EXERCISE PROMPT:
Take the data from its first line. Print each line exactly until the line containing "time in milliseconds" has been printed too.

[Start of section]

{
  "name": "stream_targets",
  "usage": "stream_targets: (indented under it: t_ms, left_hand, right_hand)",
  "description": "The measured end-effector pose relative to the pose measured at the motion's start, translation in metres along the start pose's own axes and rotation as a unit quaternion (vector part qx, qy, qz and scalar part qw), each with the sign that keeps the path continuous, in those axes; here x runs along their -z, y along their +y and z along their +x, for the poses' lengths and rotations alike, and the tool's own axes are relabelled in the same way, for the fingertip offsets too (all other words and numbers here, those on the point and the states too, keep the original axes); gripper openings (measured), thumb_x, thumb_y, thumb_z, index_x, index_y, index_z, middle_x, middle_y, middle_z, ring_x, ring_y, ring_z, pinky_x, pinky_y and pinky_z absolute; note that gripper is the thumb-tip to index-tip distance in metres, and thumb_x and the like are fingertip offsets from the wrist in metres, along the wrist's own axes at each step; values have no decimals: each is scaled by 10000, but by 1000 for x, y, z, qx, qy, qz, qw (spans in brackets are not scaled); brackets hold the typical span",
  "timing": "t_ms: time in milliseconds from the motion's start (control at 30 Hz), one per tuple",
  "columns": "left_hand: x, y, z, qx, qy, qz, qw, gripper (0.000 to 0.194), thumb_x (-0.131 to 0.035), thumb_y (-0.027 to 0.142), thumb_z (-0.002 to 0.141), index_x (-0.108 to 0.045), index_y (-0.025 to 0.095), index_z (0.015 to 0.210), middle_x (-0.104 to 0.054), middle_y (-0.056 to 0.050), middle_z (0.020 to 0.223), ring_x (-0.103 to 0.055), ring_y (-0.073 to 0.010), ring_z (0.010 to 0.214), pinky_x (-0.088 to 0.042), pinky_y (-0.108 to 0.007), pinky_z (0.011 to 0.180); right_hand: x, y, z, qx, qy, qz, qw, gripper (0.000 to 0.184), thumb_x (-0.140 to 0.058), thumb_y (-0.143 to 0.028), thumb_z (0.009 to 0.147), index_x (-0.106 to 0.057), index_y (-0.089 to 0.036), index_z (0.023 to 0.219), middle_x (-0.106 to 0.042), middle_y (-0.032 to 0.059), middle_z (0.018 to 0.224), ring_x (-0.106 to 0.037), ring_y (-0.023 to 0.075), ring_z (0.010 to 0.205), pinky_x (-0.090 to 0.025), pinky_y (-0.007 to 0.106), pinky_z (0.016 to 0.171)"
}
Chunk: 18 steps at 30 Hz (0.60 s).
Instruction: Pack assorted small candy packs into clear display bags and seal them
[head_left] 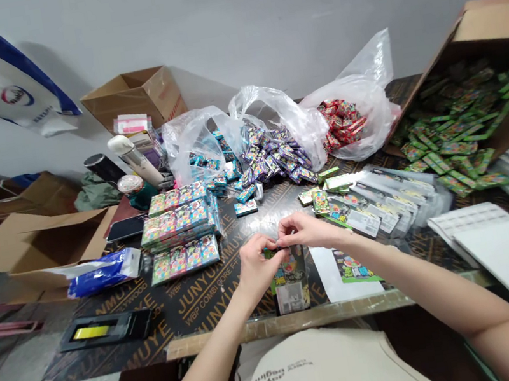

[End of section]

ANSWER TO THIS TASK:
{
  "name": "stream_targets",
  "usage": "stream_targets: (indented under it: t_ms, left_hand, right_hand)",
  "description": "The measured end-effector pose relative to the pose measured at the motion's start, translation in metres along the start pose's own axes and rotation as a unit quaternion (vector part qx, qy, qz and scalar part qw), each with the sign that keeps the path continuous, in those axes; here x runs along their -z, y along their +y and z along their +x, for the poses' lengths and rotations alike, and the tool's own axes are relabelled in the same way, for the fingertip offsets too (all other words and numbers here, those on the point and the states too, keep the original axes); gripper openings (measured), thumb_x, thumb_y, thumb_z, index_x, index_y, index_z, middle_x, middle_y, middle_z, ring_x, ring_y, ring_z, pinky_x, pinky_y and pinky_z absolute; note that gripper is the thumb-tip to index-tip distance in metres, and thumb_x and the like are fingertip offsets from the wrist in metres, along the wrist's own axes at each step; values have no decimals: each is scaled by 10000, but by 1000 for x, y, z, qx, qy, qz, qw (spans in brackets are not scaled); brackets hold the typical span",
  "timing": "t_ms: time in milliseconds from the motion's start (control at 30 Hz), one per tuple",

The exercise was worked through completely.